Abstract
This work presents the methodology for constructing a novel dataset of fact-checked news articles in Norwegian bokmål, a language
with relatively limited publicly available resources for natural language processing. To the best of our knowledge, this is the first dataset
of its kind that combines the text of the news article and its veracity label. The source of the data is Faktisk.no, the only Norwegian
fact-checking organization. Each of their fact-checks is published with detailed assessment of a claim, including a link to the original
article in which the claim first appeared along with a verdict (5 categories from completely true, partially true, not sure, partially false
and completely false) and a justification based on factual evidence. The dataset creation process involves several filtering steps. Firstly,
all the links to the articles with the original claim were validated. Articles that had been deleted, often due to the claim being flagged as
false, were excluded. Non textual content, such as video and audio, were identified using keywords in the URL of the link and removed.

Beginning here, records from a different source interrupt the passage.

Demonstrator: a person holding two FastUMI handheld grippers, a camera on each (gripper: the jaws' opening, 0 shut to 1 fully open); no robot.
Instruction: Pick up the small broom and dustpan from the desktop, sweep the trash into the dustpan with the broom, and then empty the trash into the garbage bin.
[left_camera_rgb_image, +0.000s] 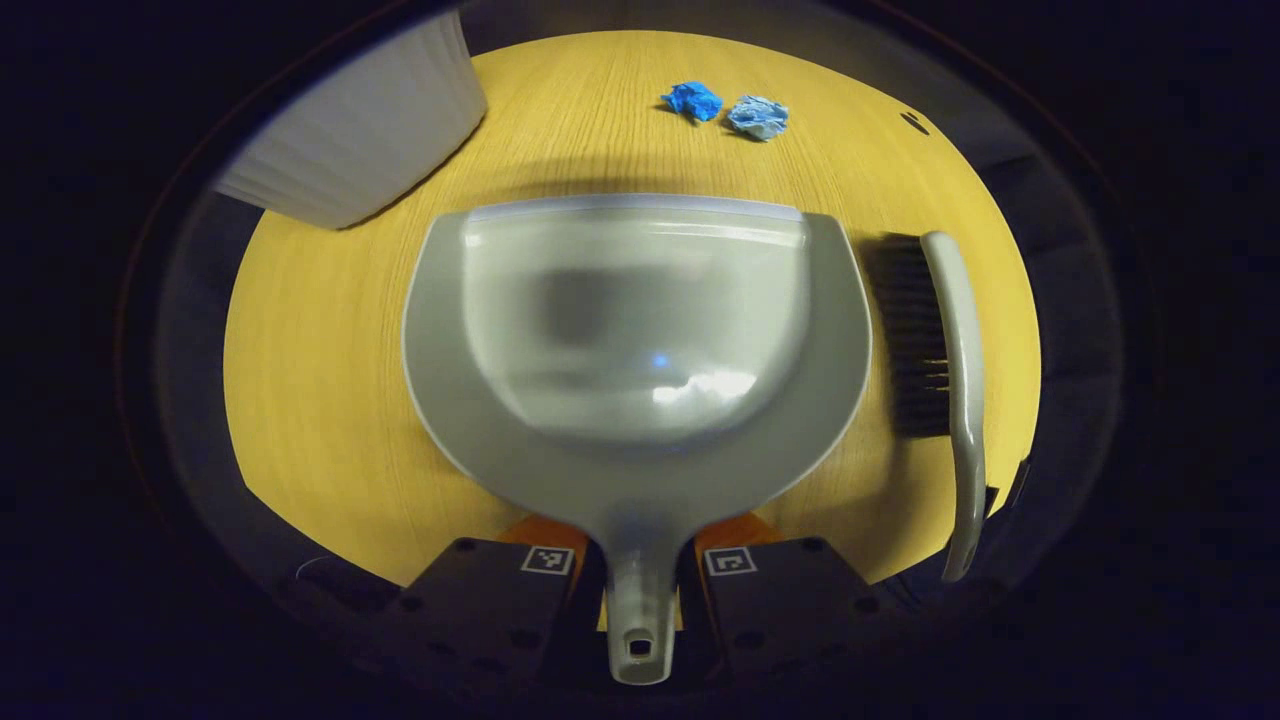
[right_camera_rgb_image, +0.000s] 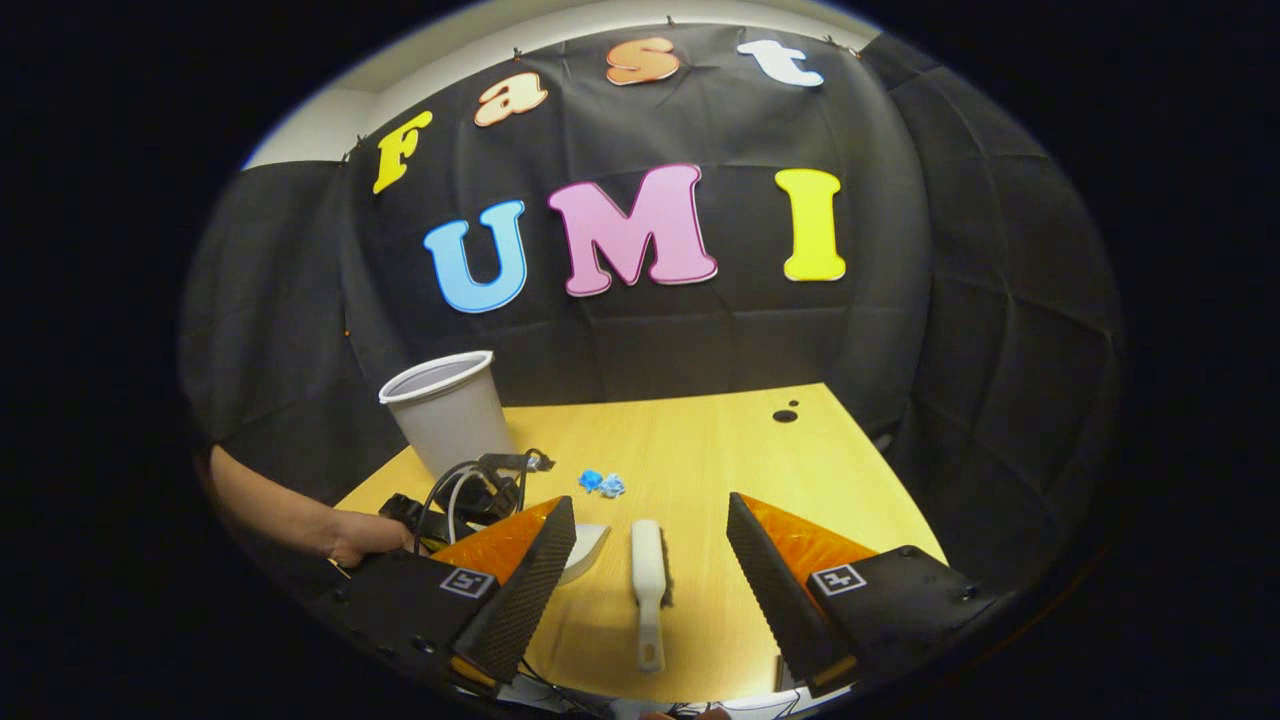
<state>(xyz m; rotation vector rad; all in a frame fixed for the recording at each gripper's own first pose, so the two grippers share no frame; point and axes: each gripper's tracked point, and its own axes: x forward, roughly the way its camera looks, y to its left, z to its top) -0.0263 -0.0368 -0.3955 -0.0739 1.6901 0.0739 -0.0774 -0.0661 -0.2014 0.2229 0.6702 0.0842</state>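
Two scraps (left_camera_rgb_image: 727, 110): blue, beyond dustpan (left_camera_rgb_image: 636, 330) on bench (left_camera_rgb_image: 320, 380)
Left tongs (left_camera_rgb_image: 640, 590): straddle dustpan handle; contact unclear
Right tongs (right_camera_rgb_image: 650, 590): apart, above broom (right_camera_rgb_image: 649, 580)

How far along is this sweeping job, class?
Done: nothing swept; both blue paper scraps lie on the desk. In hand: the left gripper has its fingers around the dustpan handle; the right gripper hangs open above the broom. Left: grasp broom, sweep, tip into the bin.
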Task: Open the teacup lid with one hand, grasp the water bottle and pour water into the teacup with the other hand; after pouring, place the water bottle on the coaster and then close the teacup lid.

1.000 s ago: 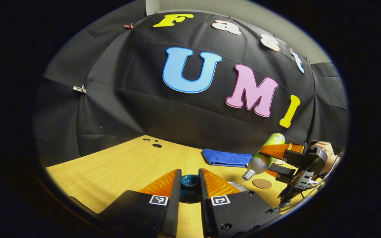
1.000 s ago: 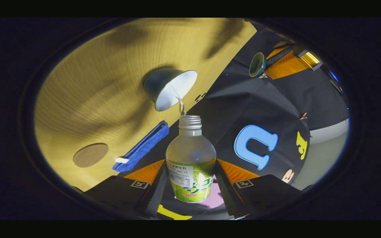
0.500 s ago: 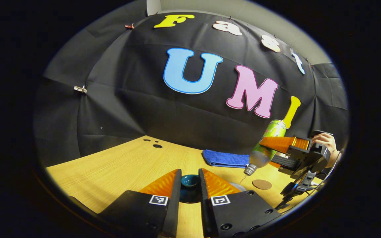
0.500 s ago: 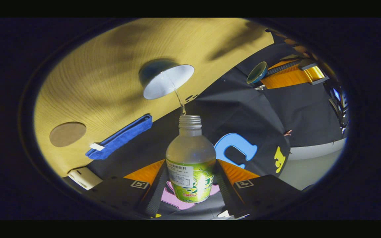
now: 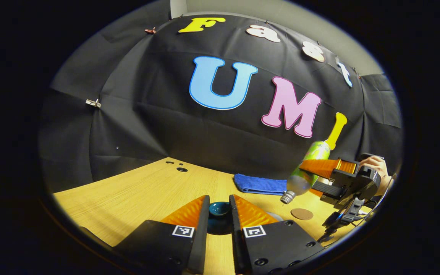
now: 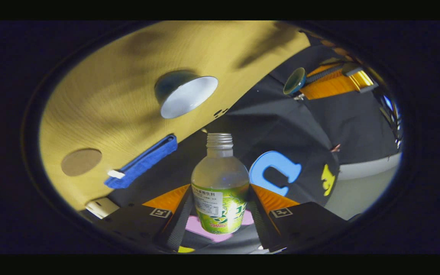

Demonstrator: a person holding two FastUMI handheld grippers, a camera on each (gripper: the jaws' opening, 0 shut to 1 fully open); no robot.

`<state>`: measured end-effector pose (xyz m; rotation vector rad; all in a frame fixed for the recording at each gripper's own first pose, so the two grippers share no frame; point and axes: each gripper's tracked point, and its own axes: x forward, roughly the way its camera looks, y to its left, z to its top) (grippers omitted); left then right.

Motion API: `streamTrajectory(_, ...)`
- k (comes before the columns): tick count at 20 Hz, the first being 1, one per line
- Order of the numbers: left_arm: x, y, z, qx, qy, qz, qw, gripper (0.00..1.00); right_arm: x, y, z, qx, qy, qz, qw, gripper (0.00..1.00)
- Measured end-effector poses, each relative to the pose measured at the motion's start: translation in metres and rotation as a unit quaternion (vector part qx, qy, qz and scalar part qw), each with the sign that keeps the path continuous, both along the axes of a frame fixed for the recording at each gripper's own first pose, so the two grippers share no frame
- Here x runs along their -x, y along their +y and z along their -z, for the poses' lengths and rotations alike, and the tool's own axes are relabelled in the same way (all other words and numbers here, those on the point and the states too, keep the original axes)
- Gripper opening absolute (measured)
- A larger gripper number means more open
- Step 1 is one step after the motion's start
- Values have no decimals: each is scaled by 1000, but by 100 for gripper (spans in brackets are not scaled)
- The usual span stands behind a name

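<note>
Between the right hand-held gripper [image 6: 220, 208] fingers, the clamped water bottle [image 6: 220, 191] is clear, uncapped, green-labelled.

Left gripper [image 5: 219, 214] clamps the teacup lid [image 5: 219, 209] — water bottle [image 5: 304, 172] tilted beyond.

No word or number could be made out. The water bottle [image 6: 220, 179] carried a printed label [image 6: 220, 214] with a pale panel of fine print and larger characters below it, all too small and curved to make out. Square coded marker [image 5: 183, 231] and a second marker [image 5: 253, 231] sat on the left gripper [image 5: 219, 199], one per finger base. The right gripper [image 6: 220, 187] bore the same pair [image 6: 160, 212].
</note>
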<state>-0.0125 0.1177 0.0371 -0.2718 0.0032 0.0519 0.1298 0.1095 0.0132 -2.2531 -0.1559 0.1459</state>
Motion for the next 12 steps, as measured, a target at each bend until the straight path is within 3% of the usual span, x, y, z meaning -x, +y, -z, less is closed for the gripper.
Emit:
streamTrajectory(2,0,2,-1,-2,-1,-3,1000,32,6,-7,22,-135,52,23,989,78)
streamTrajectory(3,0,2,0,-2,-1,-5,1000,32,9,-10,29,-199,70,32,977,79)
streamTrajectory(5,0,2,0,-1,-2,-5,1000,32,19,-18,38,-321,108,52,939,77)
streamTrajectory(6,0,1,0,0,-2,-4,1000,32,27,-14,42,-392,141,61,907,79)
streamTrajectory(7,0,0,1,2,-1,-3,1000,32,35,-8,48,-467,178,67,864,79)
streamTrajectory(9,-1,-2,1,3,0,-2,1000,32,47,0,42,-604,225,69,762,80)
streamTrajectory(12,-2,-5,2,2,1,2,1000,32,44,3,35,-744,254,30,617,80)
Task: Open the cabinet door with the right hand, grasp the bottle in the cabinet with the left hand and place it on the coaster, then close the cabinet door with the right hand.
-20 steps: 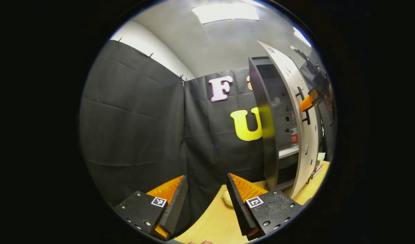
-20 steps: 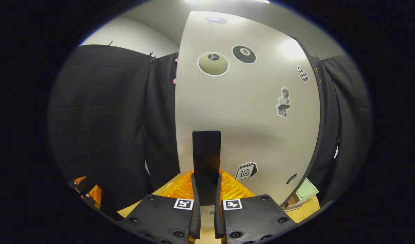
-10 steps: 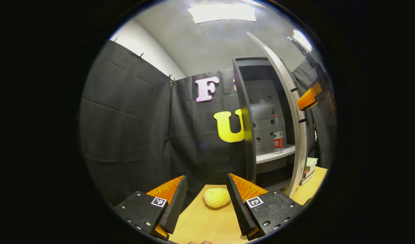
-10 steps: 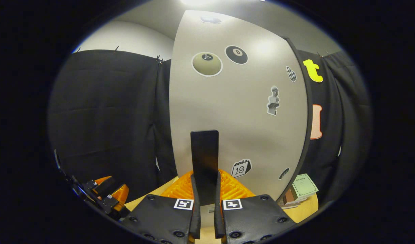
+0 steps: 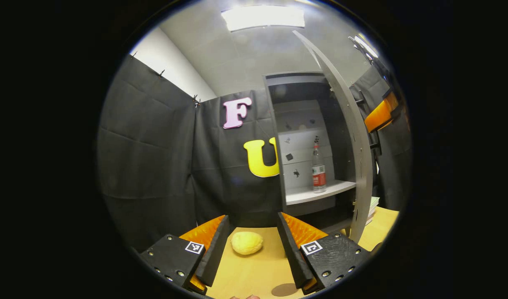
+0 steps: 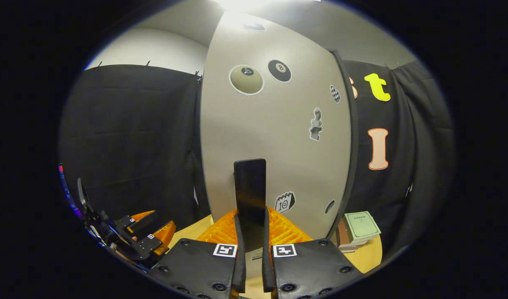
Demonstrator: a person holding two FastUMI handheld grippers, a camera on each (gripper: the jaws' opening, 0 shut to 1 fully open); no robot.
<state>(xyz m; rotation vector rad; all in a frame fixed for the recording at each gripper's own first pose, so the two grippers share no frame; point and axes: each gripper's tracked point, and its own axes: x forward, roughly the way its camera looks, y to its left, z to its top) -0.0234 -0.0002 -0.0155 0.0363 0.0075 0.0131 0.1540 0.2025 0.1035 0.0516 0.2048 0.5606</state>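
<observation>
Grey cabinet door [image 6: 274, 137] stands open, my right gripper [image 6: 251, 232] pinching its handle [image 6: 250, 187]. My left gripper [image 5: 253, 241] is spread, well short of the bottle [image 5: 318, 170] on the shelf [image 5: 320, 192]; fetching, placing and closing remain.

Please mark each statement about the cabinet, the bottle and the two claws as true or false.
1. The right claw is shut on the door handle. True.
2. The bottle lies on its side. False: it stands upright on the cabinet shelf.
3. The left claw holds the bottle. False: it is open, holding nothing.
4. The cabinet door carries stickers. True.
5. A yellow lemon-like object lies on the table. True.
</observation>
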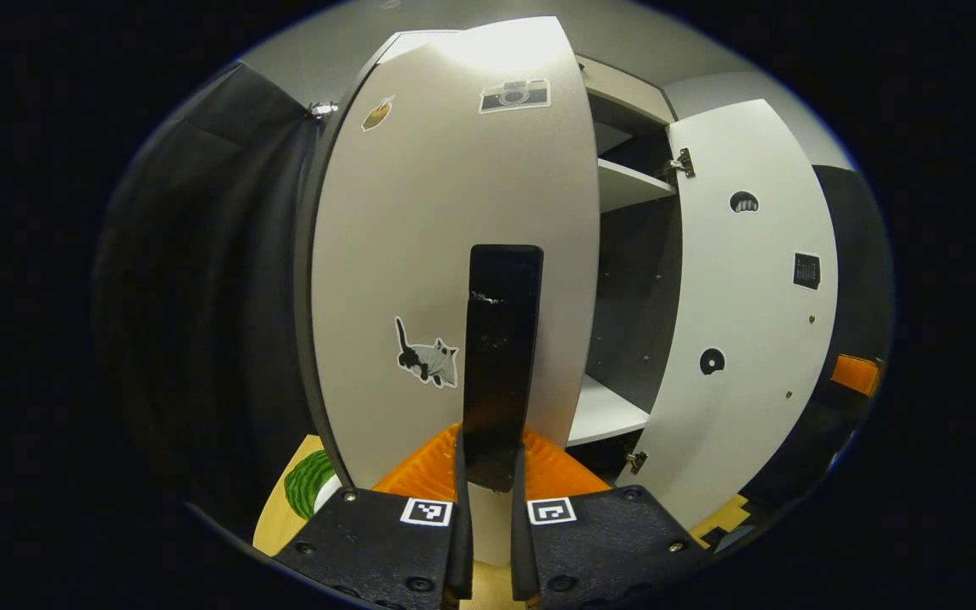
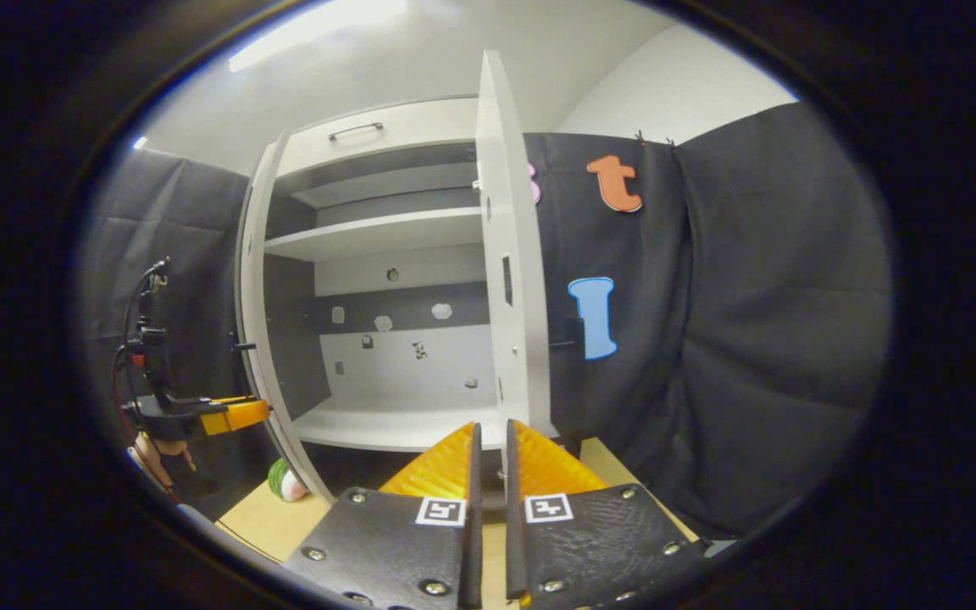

Articles that were behind hard paywalls were also removed. From the initial pool of 423 articles, approximately 200 valid instances were
retained. Each article was manually reviewed to ensure that the claim being assessed was still present in the current version of the source
article. A key challenge in compiling such datasets is that false claims are frequently deleted or edited after being fact-checked, resulting
in many articles being unusable. The final dataset includes, for each instance, the claim under evaluation, the corresponding article text,
its title, and its veracity label. This collection is intended to support future research on the language of fake news as well as mis- and
disinformation detection in low-resource languages.